William McBride was born January 5, 1744, in Fauquier County, Virginia, and died August 19, 1782, in Blue Licks, Nicholas County, Kentucky. He was the son of William McBride, Sr., and Sarah ? He married Martha Lapsley October 17, 1765, in Augusta County, Virginia. William McBride made his will in October of 1781, and died a year later, almost to the day, at the Battle of Blue Licks, one of the last battles of the Revolutionary War – after Lord Cornwallis had surrendered in October 1781 at Yorktown.
Lincoln County, Virginia (Kentucky) Will Book 1, Pages 7-9
In the Name of God amen. I, William McBride, of Lincoln County and Commonwealth of Virginia, being in perfect health and of sound mind and memory, but calling to mind the mortality of my body and that it is appointed for all men once to die, and first I recommend my body to the earth to be buried in a Christian manner at the discretion of my Executors, hereafter to be appointed, and my soul I Commend into the hands of almighty God, who gave it me, and as to which worldly goods God has been pleased to bless me with in this life I give and devise in manner following. To wit, and first, I require that all my just debts be paid or discharged.

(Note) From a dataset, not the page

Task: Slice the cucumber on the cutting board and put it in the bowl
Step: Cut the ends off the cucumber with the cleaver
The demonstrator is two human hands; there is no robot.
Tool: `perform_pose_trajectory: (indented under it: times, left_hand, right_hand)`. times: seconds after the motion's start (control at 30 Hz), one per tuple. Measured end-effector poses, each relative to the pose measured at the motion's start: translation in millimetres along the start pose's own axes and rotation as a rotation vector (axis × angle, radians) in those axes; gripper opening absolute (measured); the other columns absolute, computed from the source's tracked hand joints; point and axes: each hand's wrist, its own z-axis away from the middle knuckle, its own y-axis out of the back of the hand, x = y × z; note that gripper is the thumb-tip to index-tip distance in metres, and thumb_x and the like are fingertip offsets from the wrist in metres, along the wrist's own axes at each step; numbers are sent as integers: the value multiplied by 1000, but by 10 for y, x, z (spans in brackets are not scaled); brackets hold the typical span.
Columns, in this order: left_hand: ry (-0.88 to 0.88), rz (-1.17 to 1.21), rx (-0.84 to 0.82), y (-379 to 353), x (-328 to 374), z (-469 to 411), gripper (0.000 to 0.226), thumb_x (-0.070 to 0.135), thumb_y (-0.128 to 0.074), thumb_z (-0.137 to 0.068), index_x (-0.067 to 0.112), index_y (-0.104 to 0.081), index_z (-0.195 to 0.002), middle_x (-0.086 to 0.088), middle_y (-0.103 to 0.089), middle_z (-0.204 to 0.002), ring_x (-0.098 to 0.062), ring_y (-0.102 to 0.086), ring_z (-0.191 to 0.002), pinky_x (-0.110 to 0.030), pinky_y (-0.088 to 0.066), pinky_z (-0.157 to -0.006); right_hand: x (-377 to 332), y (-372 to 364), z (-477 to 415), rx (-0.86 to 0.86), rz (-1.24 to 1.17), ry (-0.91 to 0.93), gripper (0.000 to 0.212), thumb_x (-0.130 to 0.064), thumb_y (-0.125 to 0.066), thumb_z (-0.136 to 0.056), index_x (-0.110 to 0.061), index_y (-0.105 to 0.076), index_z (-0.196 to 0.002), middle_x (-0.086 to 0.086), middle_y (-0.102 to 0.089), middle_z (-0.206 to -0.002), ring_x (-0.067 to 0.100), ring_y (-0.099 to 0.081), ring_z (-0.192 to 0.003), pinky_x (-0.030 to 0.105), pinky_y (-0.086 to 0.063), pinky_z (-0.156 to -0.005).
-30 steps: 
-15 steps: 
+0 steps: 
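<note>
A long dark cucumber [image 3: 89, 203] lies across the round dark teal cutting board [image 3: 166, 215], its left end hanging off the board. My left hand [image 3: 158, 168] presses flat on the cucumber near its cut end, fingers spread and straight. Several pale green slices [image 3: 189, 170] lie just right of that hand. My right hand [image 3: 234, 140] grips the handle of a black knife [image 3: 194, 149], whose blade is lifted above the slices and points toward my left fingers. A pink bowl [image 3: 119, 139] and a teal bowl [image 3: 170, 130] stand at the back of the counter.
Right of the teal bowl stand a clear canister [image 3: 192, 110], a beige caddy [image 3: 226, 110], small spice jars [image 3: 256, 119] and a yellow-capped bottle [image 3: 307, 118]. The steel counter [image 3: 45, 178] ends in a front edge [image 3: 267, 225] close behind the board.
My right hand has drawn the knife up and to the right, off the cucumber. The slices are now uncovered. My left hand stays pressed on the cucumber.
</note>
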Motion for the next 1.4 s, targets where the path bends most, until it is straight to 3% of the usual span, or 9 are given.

Item. I give and bequeath unto Martha McBride, my well beloved wife, one Negro wench due to me from Hubbert Taylor and one good mare to be 20 pounds value old rate, a good side saddle and feather bed and furniture and all the ? furniture as also an equal third of my cattle and further she is to have all the utensils for husbandry and privileges of supplying the plantation I now live on to enjoy during her widowhood, as also a Negro man due to me from said Taylor.
Item. I give and bequeath unto my two
beloved sons, William and Lapsley McBride, all singular my lands not otherwise devised to be equally divided between them, as also all the horses and cattle not already bequeathed and all the utensils for husbandry together with the Negro men and the plantation at the said Martha McBride’s death or marriage, whichever may happen first, as also the above said wench and her increase, if any, to be equally divided between said William and Lapsley McBride at their mother’s death and provided either of said sons should die before they come of age the survivor to be heir to the deceased. I further require that my Executors do sell 300 acres of land (for the best advantage) this due me from John McEntire as will more plainly appear by a bond on said McEntire for said land the money arising from said sale to be applied in purchasing cattle and other necessarys for my daughter hereafter named.

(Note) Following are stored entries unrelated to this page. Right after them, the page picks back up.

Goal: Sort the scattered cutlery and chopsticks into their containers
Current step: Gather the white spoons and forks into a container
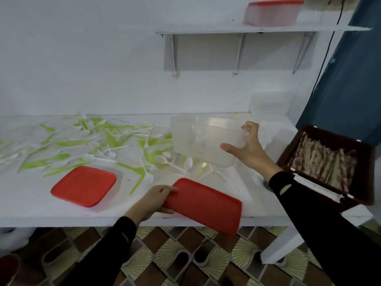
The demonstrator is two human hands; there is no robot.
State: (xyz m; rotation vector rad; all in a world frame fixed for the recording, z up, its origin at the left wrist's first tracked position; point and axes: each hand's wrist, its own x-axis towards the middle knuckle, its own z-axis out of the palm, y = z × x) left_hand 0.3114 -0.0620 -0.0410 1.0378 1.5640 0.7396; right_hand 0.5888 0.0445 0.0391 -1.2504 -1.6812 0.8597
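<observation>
Head view: cutlery litters table left of clear container, beyond held lid.

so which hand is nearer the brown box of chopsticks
Right. The right hand grips the clear container just left of the brown box; the left hand holds a red lid farther left.

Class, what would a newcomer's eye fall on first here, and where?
A red lid gripped by the left hand at the front of the table, and a second lid lying further left, stand out. Behind them, green and white cutlery lies scattered beside the clear tub the right hand holds.
</observation>
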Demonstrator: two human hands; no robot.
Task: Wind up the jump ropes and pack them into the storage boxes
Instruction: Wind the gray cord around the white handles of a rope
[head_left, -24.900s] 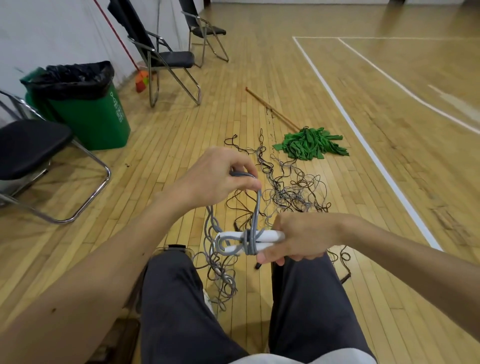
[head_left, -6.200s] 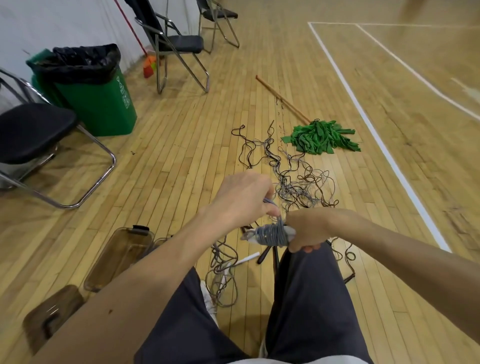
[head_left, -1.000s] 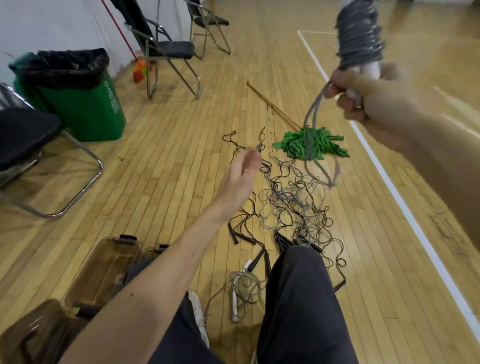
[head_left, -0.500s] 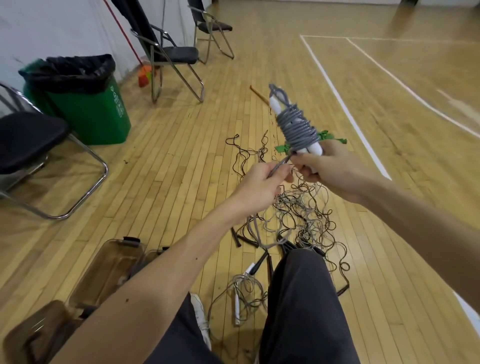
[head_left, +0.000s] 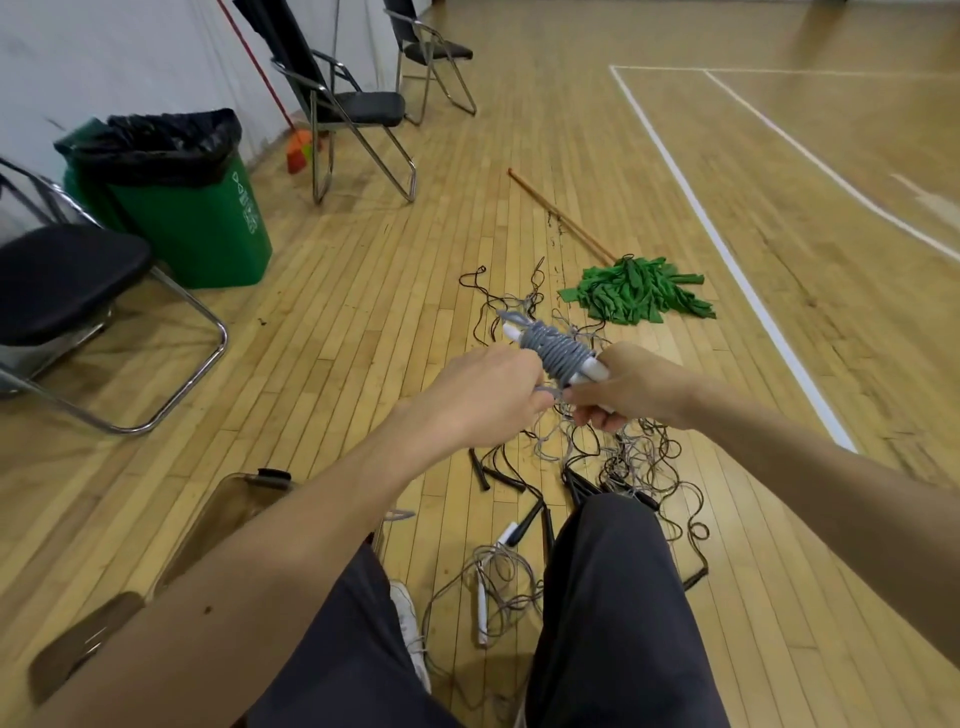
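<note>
A grey jump rope (head_left: 555, 351) is wound tightly round its two white handles into a bundle, held above my knees. My right hand (head_left: 631, 387) grips the lower end of the handles. My left hand (head_left: 491, 397) pinches the short loose end of the grey cord just below the bundle. A tangle of black and grey ropes (head_left: 613, 452) lies on the wooden floor beyond my legs, and another loose grey rope with a white handle (head_left: 485, 587) lies between my feet. A clear brown storage box (head_left: 228, 512) sits on the floor at my left, partly hidden by my left forearm.
A brown box lid (head_left: 78, 644) lies at the lower left. A green bin (head_left: 176, 197) and folding chairs (head_left: 343, 104) stand along the left wall. A green mop (head_left: 634, 291) lies past the ropes. White court lines run on the right.
My right hand has brought the wound bundle down from head height to above my knees. My left hand has come up from the floor side and taken the loose end of the cord.
</note>
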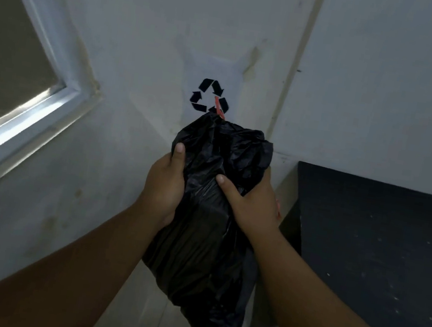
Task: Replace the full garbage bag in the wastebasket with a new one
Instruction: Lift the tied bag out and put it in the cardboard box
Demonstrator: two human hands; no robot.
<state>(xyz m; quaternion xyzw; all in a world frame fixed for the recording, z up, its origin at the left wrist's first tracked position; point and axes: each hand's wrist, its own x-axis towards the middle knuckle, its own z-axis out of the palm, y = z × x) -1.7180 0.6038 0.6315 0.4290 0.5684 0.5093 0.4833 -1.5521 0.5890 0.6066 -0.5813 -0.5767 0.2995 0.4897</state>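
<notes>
Two hands clutch the black garbage bag (204, 246) in the air at centre, the left hand (163, 186) curled round its left side and the right hand (250, 205) round its right. A dark desk (380, 246) stands just to the right.

The pale tiled floor (140, 321) shows as a narrow strip at the bottom of the view, with a grout line running across it. A black cabinet (366, 243) stands on this floor at the right, close against the wall. Its flat top carries scattered pale specks, too small to identify.
</notes>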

Item. I give and bequeath unto each of my beloved daughters, Sarah, Martha, Elizabeth and Mary, a good feather bed and furniture, a silk gown and other clothing suitable so as to make up one decent suit to each, four cows and a good horse and saddle each, with dresser furniture proportionable to each, also a new Bible and Confession of Faith to each, these legacies to be paid to each of my daughters when they come to twenty years of age or at their marriages as they be arrived at eighteen years, to be paid by my sons William and Lapsley McBride, or by my Executors out of said estate, and I do hereby constitute and appoint my well-beloved wife Martha McBride, John Lapsley and James Davis, Executors of this my last Will and Testament and to see to it that my children may be properly educated and brought up in a Christian manner, hereby revoking and disannulling all former wills, testaments and bequests heretofore made, ratifying and declaring this to be my Last Will and Testament, in witness whereof I have hereunto set my hand and seal this 3rd day of October 1781. Sealed and declared in presence of James Curd, John Marshall, James Calley.
At a Court held for Lincoln County 21st January 1783 this instrument of writing was exhibited into Court as the last Will and Testament of William McBride, deceased, and proved by the oaths of James Curd and John Marshall, two of the witnesses and ordered to be recorded.